- **INSTRUCTIONS TO FOLLOW**: Lines from the records below that contain the word "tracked" are to be copied out.

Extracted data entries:
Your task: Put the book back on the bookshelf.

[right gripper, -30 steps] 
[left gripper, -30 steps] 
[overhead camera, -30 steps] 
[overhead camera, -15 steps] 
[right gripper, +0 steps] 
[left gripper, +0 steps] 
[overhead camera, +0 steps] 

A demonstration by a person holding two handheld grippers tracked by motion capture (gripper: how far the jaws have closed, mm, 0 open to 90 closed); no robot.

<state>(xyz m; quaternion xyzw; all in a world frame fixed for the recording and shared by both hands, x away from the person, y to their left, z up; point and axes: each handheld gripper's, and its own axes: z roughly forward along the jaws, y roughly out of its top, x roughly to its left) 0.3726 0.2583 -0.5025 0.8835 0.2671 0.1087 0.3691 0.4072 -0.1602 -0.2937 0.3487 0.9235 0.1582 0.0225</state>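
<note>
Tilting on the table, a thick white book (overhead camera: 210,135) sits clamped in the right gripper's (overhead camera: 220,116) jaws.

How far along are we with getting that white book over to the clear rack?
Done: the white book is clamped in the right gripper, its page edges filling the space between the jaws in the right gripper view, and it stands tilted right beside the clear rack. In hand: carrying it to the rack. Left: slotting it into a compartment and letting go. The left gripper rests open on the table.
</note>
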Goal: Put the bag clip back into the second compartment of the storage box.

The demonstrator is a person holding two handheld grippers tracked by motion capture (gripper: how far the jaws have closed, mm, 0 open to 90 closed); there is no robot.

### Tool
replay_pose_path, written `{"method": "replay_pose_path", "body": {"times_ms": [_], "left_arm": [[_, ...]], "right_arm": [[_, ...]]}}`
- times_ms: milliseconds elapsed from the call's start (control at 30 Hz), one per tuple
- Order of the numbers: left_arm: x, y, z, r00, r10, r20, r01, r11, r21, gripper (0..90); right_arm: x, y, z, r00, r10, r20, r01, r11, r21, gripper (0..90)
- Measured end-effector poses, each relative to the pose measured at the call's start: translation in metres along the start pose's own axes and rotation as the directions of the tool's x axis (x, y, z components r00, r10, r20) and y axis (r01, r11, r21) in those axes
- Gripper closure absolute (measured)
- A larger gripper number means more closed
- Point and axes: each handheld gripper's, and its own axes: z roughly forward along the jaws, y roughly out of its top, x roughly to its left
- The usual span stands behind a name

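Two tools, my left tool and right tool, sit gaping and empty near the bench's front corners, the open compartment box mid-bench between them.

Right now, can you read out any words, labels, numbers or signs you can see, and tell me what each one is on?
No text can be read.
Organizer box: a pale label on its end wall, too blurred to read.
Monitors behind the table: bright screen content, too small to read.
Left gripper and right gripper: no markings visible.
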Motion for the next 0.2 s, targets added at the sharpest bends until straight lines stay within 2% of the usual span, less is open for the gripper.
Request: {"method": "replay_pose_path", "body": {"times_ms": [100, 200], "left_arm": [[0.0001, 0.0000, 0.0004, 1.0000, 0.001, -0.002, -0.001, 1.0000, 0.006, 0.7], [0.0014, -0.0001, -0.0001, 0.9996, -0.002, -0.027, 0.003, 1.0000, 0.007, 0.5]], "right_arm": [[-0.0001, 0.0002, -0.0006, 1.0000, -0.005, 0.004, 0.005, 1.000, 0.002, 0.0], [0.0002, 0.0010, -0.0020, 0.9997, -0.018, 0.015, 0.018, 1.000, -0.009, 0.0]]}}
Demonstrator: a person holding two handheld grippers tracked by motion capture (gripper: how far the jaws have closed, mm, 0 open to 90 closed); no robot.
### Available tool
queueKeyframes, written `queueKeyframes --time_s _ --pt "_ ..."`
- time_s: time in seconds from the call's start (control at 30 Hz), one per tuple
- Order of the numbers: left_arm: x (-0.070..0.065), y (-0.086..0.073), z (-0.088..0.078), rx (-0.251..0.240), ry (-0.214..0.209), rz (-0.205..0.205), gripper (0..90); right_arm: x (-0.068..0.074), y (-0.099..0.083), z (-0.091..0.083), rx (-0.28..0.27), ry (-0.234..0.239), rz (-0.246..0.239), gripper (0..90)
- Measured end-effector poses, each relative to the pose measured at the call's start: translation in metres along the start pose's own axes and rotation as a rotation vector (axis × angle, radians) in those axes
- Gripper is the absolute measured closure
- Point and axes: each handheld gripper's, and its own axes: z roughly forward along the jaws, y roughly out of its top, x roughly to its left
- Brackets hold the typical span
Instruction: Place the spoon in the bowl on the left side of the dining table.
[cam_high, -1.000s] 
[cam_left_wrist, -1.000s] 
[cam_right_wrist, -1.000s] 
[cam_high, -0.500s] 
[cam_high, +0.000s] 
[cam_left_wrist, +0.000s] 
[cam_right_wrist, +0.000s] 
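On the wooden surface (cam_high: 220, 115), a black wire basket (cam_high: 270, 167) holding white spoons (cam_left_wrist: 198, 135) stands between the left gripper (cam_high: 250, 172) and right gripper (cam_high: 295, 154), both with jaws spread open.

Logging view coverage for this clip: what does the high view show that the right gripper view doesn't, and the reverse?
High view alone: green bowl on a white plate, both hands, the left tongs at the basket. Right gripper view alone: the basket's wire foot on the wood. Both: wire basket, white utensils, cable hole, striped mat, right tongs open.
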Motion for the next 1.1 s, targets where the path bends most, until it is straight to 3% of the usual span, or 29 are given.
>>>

- **RESPONSE**:
A demonstration by a person holding two handheld grippers tracked by motion capture (gripper: how far the jaws have closed, mm, 0 open to 90 closed); no robot.
The demonstrator is a person holding two handheld grippers tracked by motion capture (gripper: how far the jaws have closed, mm, 0 open to 90 closed); there is no robot.
Demonstrator: a person holding two handheld grippers tracked by motion capture (gripper: how far the jaws have closed, mm, 0 open to 90 closed); no robot.

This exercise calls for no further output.